WORK ITEM:
Copy out each line below exactly as written.

RECORDED INFORMATION:

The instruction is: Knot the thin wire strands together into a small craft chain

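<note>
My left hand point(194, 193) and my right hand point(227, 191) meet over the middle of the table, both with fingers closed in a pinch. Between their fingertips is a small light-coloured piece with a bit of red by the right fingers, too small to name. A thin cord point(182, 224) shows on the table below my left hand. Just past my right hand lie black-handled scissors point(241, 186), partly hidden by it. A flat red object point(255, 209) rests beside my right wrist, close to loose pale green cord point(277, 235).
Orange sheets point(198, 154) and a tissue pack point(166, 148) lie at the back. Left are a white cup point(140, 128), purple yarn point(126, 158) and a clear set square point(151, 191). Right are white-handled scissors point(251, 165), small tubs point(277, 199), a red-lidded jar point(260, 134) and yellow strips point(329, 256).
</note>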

EXERCISE RESULT:
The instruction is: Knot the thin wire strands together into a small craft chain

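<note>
My left hand point(194, 193) and my right hand point(227, 191) meet over the middle of the table, both with fingers closed in a pinch. Between their fingertips is a small light-coloured piece with a bit of red by the right fingers, too small to name. A thin cord point(182, 224) shows on the table below my left hand. Just past my right hand lie black-handled scissors point(241, 186), partly hidden by it. A flat red object point(255, 209) rests beside my right wrist, close to loose pale green cord point(277, 235).
Orange sheets point(198, 154) and a tissue pack point(166, 148) lie at the back. Left are a white cup point(140, 128), purple yarn point(126, 158) and a clear set square point(151, 191). Right are white-handled scissors point(251, 165), small tubs point(277, 199), a red-lidded jar point(260, 134) and yellow strips point(329, 256).
</note>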

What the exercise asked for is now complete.